Je me souviens que, pour vous, il n'y avait pas du tout de rapport entre le corps – qui fait parfois des siennes – et la vie d'âme et pourtant, un beau jour, en même temps que tout le protocole de procréation artificielle qui ne marchait pas, et le travail de parole ici, vous êtes allée voir ailleurs. Oui, vous avez fini par consulter un magnétiseur ou un chaman mexicain, je ne sais pas très bien. Vous non plus d'ailleurs. Mais avec tout ça, ça marche. Et personne ne saura jamais comment ça s'est décoincé au fond. Si ce désir d'enfant c'est bien le vôtre.
Et cette séance-là, aujourd'hui, ce n'était pas vraiment prévu non plus. Non, ce qui était prévu c'était une réunion à la fin du coaching pour faire le bilan avec votre nouveau boss et le DRH. Mais, comme vous vouliez que je vous dise tout ce que je pense de vous, que je vous donne enfin du feedback, moi je vous ai dit de la faire entre vous cette réunion-là, entre vous trois. Et vous avez dit oui parce que ça vous fait une séance de plus ici, à la place de la tripartite.

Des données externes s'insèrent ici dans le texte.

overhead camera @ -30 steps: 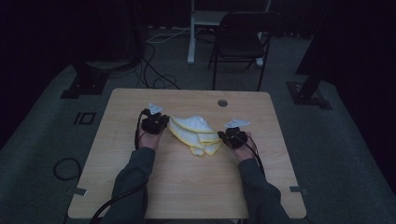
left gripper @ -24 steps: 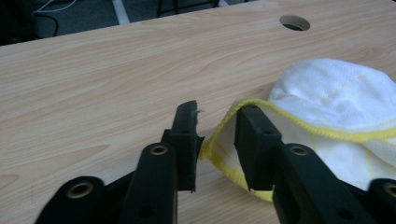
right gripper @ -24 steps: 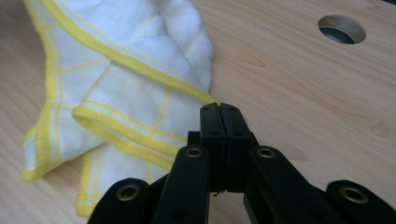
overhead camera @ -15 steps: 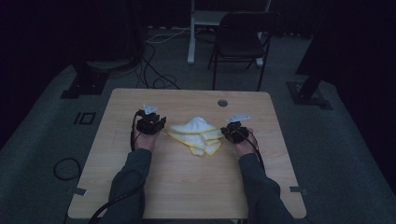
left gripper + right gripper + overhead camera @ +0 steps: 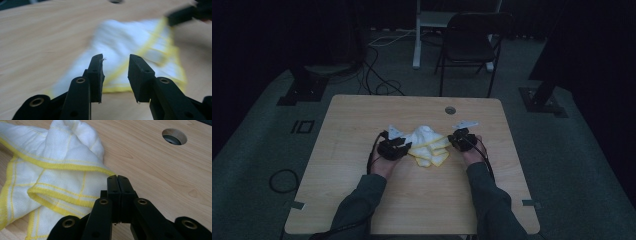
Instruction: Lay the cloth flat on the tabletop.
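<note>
A white cloth (image 5: 427, 143) with yellow hems lies bunched in folds at the table's middle. My left gripper (image 5: 406, 146) sits at its left edge. In the left gripper view its jaws (image 5: 115, 60) stand open, having just been opening, with nothing between them; the blurred cloth (image 5: 130, 42) lies just beyond. My right gripper (image 5: 452, 142) rests at the cloth's right edge. Its jaws (image 5: 117, 177) are shut tight, tips at the yellow hem of the cloth (image 5: 62, 170); whether they pinch it I cannot tell. The right gripper (image 5: 185, 13) also appears far off in the left gripper view.
The wooden table (image 5: 362, 190) has a round cable hole (image 5: 450, 109) near its far edge, close beyond the right gripper's tips (image 5: 174, 136). A dark chair (image 5: 472, 40) and floor cables lie past the table. Both forearms come in from the near edge.
The left gripper slid right and toward the person, closing in on the cloth's left edge. The cloth looks more bunched. The right gripper stayed put.
</note>
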### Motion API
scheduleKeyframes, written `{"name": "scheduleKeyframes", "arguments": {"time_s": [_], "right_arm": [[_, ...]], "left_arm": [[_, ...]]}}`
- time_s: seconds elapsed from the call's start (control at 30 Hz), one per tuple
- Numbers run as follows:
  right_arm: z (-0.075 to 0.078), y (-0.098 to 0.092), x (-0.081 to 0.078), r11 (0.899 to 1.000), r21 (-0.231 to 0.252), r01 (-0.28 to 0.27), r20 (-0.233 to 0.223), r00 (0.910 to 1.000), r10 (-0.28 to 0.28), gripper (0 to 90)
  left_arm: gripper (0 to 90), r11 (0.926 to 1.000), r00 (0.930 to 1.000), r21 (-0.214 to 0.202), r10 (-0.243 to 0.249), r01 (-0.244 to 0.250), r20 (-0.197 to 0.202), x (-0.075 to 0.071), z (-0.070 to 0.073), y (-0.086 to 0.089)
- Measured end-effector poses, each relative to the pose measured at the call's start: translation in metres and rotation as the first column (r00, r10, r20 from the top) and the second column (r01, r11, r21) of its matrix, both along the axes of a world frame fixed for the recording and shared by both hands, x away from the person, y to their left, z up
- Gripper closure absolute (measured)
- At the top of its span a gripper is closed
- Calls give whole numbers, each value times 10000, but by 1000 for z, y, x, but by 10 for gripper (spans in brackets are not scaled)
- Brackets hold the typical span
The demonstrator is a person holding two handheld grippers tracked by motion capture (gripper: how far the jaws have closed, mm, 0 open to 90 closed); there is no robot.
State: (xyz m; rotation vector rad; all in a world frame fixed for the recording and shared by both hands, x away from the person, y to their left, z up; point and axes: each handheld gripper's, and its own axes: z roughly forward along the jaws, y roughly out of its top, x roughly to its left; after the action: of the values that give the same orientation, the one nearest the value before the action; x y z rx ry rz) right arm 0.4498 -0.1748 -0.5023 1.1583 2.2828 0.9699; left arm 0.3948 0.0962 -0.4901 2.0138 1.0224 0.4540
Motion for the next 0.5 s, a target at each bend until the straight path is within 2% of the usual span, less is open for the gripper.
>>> {"name": "scheduleKeyframes", "arguments": {"time_s": [0.03, 0.07, 0.1, 0.17, 0.27, 0.4, 0.5], "right_arm": [[0, 0, 0, 10000, -4, 2, 4, 10000, -2, 900], [0, 0, 0, 10000, -4, 2, 4, 10000, -2, 900], [0, 0, 0, 10000, -1, -11, 14, 10000, 11, 900], [2, 0, 0, 10000, 4, -21, 43, 10000, 21, 900], [3, 1, 0, 10000, 27, -18, 71, 10000, 18, 900], [4, 0, -1, 10000, 37, -30, 110, 9999, 30, 900], [4, 0, -1, 10000, 52, -29, 120, 9999, 28, 900]], "left_arm": [[650, 9996, 9996, 43, -273, 273, -31, -6, -2, -8], [649, 9996, 9996, 43, -273, 273, -31, -6, -2, -8], [649, 9976, 9976, 10, -687, 687, -80, -15, -6, -20], [656, 9950, 9950, -131, -990, 988, -155, -24, -10, -29], [661, 9900, 9899, 42, -1406, 1407, -201, -35, -15, -41], [676, 9860, 9857, 173, -1650, 1656, -329, -42, -19, -48], [682, 9860, 9856, 272, -1631, 1644, -436, -42, -23, -51]]}}
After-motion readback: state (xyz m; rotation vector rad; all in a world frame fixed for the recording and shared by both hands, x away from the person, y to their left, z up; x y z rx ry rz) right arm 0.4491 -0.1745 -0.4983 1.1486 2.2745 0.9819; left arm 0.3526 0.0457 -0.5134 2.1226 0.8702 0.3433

Alors là, vous faites un peu le bilan. Par vous-même. Vous racontez que vous parlez un peu moins à votre mère à présent. Et puis, ça n'a peut-être pas de rapport, mais vous prenez beaucoup de plaisir à ne plus vous laisser faire par le manager qui vous torturait. Vous aimez beaucoup le torturer à votre tour. C'est très excitant et même jouissif, vous dites. Oui, c'est souvent comme ça dans l'inconscient, je dis. Tout se retourne et se mélange en même temps. Mais quand vous vous entendez dire ce que vous dites vous n'aimez pas trop parce que c'est quand même ambigu toute cette excitation. Ce n'est pas très catholique en tous cas. C'était votre question du début ça, savoir si vous aviez le syndrome de Stockholm, si vous étiez amoureuse de votre bourreau. Je vous demande si vous avez déjà été amoureuse comme ça, d'un homme qui vous faisait plus ou moins mal. Ou vice versa. Je repense à votre prof de patin à glace qui vous donnait une tape sur la tête ou sur les fesses et vous me parlez d'un autre, plus tard. Mais ça n'a pas duré longtemps, vous dites.
On va s'arrêter là, je vous dis, et ça semble vous surprendre. Alors, ça s'arrête vraiment ? vous me demandez. Oui, c'est un coaching, c'était prévu comme ça.